Pivot et livres à la télé. Discuté par ceux qui les lisent

Pivot et livres à la télé. Discuté par ceux qui les lisent
Pivot et livres à la télé. Discuté par ceux qui les lisent

Aux yeux de ceux qui s’occupent du livre depuis quelques décennies, l’adjectif « légendaire », presque toujours utilisé de manière inappropriée, ne semble pas exagéré pour Bernard Pivot, décédé lundi 6 mai, au lendemain de ses 89 ans. Pour ceux qui ne le savent pas, de 1975 à 2001, Pivot a réussi à démontrer aux Français et au monde entier qu’on peut – ou pourrait – parler du livre à un vaste public sans autant de nœuds et de paillettes.
Les ingrédients des deux programmes qu’il a conçus et menés, Apostrophes Et Bouillon de culture, étaient très simples : assis autour d’une table, quelques personnes (ou parfois une seule) conversaient plus ou moins amicalement, stimulées par les plaisanteries apparemment naïves de Pivot lui-même. Au centre, dans chaque épisode, un thème ou un auteur, et une seule règle : tous les participants devaient avoir lu les livres dont on parlerait.
Le fait qu’il s’agissait d’époques différentes est démontré non seulement par les millions de téléspectateurs qui ont regardé l’émission chaque semaine, mais aussi ou surtout par les noms des invités. Il convient d’en citer au moins quelques-uns : Vladimir Nabokov, Marguerite Yourcenar, Susan Sontag, Georges Simenon, Pierre Bourdieu, François Truffaut, Serge Gainsbourg. Et nous pourrions continuer longtemps.
Cela ne veut pas dire que tout le monde a aimé Apostrophes et pivot principal. Comme mentionné ci-dessus Libération Mathieu Lindon, parmi les détracteurs se trouvait Gilles Deleuze, qui en 1985 sur L’autre journal il a écrit : « C’est terrible ce qui arrive à Apostrophes. Il s’agit d’un programme d’une grande force technique, compte tenu de la manière dont il est organisé et mis en place.
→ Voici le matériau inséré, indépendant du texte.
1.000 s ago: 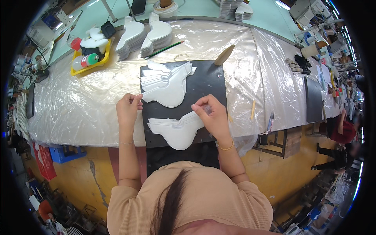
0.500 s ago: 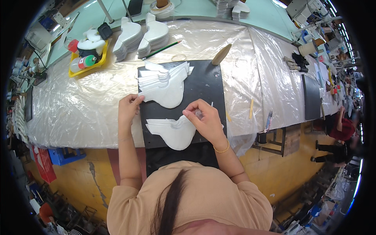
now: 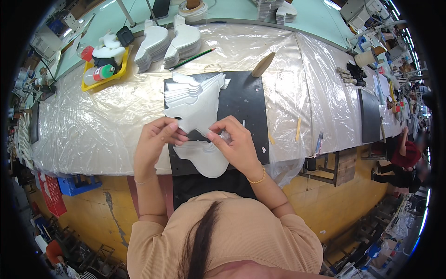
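My left hand point(image 3: 159, 136) pinches the left edge of a white shaped fabric piece point(image 3: 199, 120) between thumb and fingers. On its right corner, the thumb and forefinger of my right hand point(image 3: 236, 145) are closed. A small greyish thing, too hidden to name, shows inside that right hand. The piece is lifted at its near end over a black board point(image 3: 239, 100). Beyond it lies a fanned row of similar white pieces point(image 3: 180, 94). Closer to me, a small pile of white pieces point(image 3: 206, 162) rests on the board, partly covered by my right hand.
A wooden pointed tool point(image 3: 263, 64) stands at the board's far right corner. Two stacks of white pieces point(image 3: 182, 39), a green pencil point(image 3: 193, 59) and a yellow tray point(image 3: 106, 79) with bottles lie farther off. Clear plastic sheeting point(image 3: 93, 125) covers the table. Another person point(image 3: 405, 151) is at far right.
The near end of the top white piece has been lifted off the fanned row toward me. My right hand has moved from the near pile to that piece; my left has come rightward.
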Motion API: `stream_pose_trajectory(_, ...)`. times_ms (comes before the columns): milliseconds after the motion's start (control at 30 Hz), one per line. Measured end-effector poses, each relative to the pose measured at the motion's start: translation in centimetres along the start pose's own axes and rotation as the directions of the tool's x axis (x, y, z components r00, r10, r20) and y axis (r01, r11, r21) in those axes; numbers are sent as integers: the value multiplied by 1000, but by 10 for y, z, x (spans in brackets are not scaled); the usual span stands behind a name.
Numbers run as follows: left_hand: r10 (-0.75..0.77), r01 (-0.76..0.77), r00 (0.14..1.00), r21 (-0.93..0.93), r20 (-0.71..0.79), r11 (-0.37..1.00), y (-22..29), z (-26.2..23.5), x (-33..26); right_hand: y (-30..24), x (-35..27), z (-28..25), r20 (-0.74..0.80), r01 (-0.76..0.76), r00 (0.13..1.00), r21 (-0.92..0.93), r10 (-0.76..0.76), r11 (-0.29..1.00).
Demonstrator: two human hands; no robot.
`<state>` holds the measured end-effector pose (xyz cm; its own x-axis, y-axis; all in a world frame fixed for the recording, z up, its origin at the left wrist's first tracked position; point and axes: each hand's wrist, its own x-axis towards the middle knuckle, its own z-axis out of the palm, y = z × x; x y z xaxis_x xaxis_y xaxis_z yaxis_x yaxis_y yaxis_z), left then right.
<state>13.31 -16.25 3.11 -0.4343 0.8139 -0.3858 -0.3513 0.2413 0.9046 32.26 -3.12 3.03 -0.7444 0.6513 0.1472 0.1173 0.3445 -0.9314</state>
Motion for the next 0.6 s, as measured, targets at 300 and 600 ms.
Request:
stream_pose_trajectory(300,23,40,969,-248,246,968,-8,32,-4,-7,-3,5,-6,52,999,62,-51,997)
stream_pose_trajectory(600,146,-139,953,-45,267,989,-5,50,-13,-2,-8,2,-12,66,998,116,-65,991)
Mais c’est aussi l’état zéro de la critique littéraire, de la littérature transformée en spectacle de variétés. Pivot n’a jamais caché qu’il aime le football et la gastronomie. La littérature est devenue un jeu télévisé. »
Le jugement est en partie injuste (pourquoi diable la passion de la bonne chère et du sport serait-il incompatible avec la capacité d’exercer un sens critique en littérature ?), mais surtout, quarante ans plus tard, il semble archaïque. Nous savons tous ce qu’est la télévision aujourd’hui, et même en France, une diffusion de plus d’une heure de livres en prime time serait inconcevable.
Encore faut-il que l’idée selon laquelle le livre n’est pas une marchandise comme une autre soit répandue au-delà des Alpes, sans quoi on ne comprendrait pas le sens de la forte opposition à une mesure théoriquement destinée à soutenir l’édition française. Début avril, un décret a abrogé une loi des années 1970, selon laquelle il était interdit de diffuser des publicités pour des livres à la télévision. Dans une interview avec Les Échospartiellement repris Perspectives de publication par Éric Dupuy, la ministre de la Culture Rachida Dati a expliqué que le but est « d’inciter les Français à franchir le seuil d’une librairie… pour acheter un best-seller et repartir avec trois autres livres sous le bras ».
Mais la réaction fut différente de celle à laquelle Dati s’attendait. Le Syndicat National de l’Édition, l’organisme qui regroupe plus de sept cents maisons d’édition, a demandé sans équivoque que la règle soit abrogée, écrivent Brice Laemle et Nicole Vulser sur Le Mondeet le Syndicat de la librairie ont manifesté la même indignation.
Les raisons de la révolte ont été bien expliquées dans Libération par David Piovesan, spécialiste de l’économie du livre : « Ce décret ouvre les portes aux groupes les plus puissants pour promouvoir leurs livres, leurs contenus et leurs idées », mais pour réellement soutenir les besoins de l’édition. autre chose: «Plus de programmes où journalistes et critiques littéraires discutent des livres comme objets culturels, plus de temps pour une intermédiation intelligente pour mettre en lumière ce que les prix littéraires ou les réseaux sociaux rendent invisible».
Quelque chose comme ApostrophesPeut-être?